• [EXERCISE AIM]: Using the data below, copy out all lines with the word "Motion".

• [EXERCISE DATA]:
▬▬▬

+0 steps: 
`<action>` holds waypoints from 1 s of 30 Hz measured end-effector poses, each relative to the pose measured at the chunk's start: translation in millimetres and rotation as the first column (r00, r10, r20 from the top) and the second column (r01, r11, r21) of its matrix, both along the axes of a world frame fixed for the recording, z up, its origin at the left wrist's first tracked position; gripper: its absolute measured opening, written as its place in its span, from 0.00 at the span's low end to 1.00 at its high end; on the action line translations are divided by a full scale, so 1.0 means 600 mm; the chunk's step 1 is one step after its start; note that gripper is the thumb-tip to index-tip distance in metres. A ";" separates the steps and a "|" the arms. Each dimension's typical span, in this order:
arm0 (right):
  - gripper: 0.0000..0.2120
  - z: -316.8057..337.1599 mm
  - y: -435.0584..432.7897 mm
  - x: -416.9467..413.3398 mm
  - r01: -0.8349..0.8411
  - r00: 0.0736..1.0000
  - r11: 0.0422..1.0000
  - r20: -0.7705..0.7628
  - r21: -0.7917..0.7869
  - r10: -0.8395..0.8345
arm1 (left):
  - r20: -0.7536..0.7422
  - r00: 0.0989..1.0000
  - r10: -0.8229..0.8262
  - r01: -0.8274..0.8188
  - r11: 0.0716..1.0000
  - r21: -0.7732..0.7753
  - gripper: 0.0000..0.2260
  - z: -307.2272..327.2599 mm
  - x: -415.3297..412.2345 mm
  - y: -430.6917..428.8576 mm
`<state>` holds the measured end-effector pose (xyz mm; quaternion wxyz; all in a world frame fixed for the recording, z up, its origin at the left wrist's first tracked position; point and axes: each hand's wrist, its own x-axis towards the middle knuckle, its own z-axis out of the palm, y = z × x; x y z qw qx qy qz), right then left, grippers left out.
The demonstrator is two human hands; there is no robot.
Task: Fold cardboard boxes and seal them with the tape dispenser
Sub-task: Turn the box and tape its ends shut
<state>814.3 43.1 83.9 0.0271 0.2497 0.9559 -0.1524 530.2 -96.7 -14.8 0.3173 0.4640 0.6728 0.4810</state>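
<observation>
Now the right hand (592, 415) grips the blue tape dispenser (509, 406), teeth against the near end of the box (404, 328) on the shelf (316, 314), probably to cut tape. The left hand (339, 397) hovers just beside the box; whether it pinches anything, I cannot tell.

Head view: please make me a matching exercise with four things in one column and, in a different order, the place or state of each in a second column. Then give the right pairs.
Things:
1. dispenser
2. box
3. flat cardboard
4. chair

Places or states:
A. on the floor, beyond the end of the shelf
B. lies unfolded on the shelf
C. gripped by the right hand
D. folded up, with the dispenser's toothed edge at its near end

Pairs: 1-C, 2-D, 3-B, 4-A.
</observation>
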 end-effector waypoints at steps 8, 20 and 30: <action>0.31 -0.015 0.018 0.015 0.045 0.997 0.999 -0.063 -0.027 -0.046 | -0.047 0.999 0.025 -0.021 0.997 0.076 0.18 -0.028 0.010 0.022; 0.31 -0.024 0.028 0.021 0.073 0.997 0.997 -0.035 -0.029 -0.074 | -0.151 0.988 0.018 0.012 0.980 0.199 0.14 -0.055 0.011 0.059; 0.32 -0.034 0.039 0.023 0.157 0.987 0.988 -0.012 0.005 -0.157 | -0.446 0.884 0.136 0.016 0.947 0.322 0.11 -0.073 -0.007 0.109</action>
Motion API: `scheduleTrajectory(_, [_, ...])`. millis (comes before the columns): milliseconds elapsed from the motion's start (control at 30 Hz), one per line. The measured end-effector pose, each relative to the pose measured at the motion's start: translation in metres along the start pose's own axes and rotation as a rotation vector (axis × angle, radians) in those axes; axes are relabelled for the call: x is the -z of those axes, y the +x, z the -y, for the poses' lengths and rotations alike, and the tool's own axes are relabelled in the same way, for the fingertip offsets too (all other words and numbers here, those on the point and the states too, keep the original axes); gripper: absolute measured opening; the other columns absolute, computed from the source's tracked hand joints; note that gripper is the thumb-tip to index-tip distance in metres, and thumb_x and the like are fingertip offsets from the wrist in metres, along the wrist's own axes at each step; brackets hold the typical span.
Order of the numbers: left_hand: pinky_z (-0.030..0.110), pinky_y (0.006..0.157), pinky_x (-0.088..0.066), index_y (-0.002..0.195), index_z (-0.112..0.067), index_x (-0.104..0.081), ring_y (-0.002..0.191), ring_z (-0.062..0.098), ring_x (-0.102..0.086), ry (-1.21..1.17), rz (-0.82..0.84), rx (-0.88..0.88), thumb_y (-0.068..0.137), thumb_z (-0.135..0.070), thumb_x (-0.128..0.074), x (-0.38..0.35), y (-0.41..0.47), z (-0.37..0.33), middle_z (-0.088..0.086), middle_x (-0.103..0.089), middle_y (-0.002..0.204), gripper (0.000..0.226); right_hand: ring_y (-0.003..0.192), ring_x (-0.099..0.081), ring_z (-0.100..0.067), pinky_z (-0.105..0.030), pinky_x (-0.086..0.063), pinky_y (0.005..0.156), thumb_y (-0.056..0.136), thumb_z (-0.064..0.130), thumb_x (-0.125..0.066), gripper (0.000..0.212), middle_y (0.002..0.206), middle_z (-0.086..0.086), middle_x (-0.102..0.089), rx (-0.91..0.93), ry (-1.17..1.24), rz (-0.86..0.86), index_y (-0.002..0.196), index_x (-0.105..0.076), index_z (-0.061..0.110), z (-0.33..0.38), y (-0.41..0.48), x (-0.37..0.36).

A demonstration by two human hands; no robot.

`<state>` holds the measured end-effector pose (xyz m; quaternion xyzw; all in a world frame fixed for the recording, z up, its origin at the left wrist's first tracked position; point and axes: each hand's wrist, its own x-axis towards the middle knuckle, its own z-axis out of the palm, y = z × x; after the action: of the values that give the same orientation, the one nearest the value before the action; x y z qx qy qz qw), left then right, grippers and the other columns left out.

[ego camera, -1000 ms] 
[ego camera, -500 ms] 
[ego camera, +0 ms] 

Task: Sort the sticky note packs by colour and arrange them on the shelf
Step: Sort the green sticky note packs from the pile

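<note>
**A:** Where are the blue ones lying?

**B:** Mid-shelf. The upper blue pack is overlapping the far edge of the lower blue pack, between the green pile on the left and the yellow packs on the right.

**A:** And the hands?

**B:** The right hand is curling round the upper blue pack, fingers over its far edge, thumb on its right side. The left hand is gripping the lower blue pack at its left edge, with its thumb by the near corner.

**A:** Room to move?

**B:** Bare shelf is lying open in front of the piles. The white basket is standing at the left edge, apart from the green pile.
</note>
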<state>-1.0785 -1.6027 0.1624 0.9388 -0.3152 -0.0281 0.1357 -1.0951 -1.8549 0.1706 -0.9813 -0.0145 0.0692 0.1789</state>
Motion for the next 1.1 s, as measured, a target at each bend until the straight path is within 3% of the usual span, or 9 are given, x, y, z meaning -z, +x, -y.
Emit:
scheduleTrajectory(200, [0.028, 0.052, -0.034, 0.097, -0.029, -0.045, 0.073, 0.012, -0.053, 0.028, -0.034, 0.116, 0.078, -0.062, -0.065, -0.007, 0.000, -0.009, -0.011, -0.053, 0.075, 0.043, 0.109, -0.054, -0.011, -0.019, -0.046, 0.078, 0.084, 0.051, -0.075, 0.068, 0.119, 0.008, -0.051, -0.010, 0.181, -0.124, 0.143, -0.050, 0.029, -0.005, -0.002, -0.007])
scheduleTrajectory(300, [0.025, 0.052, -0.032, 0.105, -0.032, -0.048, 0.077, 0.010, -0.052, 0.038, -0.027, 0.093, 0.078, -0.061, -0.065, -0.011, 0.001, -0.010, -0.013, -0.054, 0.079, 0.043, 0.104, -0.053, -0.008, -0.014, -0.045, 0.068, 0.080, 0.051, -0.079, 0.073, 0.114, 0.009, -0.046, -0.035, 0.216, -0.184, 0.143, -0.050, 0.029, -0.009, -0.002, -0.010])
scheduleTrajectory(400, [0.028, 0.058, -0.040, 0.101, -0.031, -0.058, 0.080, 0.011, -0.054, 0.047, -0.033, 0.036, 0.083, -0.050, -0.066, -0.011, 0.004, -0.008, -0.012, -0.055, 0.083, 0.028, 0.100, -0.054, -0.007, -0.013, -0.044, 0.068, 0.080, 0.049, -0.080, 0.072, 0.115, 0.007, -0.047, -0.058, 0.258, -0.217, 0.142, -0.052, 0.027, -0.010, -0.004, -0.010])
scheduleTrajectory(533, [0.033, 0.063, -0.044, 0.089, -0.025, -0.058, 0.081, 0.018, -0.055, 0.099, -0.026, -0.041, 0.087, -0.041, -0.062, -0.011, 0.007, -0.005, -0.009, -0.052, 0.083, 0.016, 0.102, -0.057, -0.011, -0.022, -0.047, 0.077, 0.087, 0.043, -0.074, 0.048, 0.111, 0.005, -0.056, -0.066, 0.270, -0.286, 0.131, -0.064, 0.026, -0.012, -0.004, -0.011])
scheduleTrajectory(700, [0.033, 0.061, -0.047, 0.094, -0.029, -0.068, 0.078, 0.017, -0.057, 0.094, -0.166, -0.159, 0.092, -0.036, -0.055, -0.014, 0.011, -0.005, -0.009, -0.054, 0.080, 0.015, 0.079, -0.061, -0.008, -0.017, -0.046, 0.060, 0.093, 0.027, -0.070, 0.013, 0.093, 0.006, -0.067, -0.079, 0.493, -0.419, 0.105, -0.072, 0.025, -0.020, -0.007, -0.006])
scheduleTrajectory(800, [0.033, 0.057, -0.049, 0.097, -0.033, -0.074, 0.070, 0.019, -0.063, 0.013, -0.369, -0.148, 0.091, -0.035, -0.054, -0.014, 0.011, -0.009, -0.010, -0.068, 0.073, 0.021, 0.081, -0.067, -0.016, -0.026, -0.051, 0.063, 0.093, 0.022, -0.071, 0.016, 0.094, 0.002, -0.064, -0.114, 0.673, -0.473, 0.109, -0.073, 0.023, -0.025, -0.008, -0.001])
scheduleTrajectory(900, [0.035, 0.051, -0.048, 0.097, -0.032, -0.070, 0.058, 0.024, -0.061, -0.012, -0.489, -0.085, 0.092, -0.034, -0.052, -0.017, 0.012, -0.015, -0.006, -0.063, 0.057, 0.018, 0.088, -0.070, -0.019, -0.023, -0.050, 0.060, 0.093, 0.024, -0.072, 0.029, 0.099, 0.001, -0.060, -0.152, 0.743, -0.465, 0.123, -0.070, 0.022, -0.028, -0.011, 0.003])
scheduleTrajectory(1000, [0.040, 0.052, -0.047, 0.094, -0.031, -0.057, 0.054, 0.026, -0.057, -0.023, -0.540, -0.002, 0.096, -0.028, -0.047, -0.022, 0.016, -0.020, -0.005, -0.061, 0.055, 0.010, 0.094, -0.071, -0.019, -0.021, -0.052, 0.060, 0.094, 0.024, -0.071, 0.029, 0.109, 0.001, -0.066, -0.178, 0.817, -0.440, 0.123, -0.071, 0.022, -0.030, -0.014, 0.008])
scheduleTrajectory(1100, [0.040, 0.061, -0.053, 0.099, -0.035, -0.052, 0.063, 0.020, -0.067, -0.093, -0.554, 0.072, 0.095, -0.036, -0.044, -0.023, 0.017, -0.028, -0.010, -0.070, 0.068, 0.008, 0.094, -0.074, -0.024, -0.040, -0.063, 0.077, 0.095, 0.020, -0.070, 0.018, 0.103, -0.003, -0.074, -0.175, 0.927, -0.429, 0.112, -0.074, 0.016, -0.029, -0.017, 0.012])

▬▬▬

• [RESPONSE BOX]:
Motion API: `scheduleTrajectory(_, [_, ...])`. millis (comes before the columns): milliseconds elapsed from the motion's start (control at 30 Hz), one per line. The measured end-effector pose, each relative to the pose measured at the motion's start: translation in metres along the start pose's own axes and rotation as a rotation vector (axis × angle, radians) in those axes; axes are relabelled for the call: x is the -z of those axes, y the +x, z the -y, for the poses' lengths and rotations alike, and the tool's own axes are relabelled in the same way, for the fingertip offsets too (all other words and numbers here, those on the point and the states too, keep the original axes); gripper: absolute measured opening; the other columns absolute, computed from the source's tracked hand joints; note that gripper is the thumb-tip to index-tip distance in metres, and thumb_x and the like are fingertip offsets from the wrist in metres, along the wrist's own axes at each step; brackets hold the typical span.
Motion for the next 1.1 s, as measured, a target at each bend until the straight path is within 3% of the usual span, or 9 are given, x, y, z meaning -z, +x, -y.

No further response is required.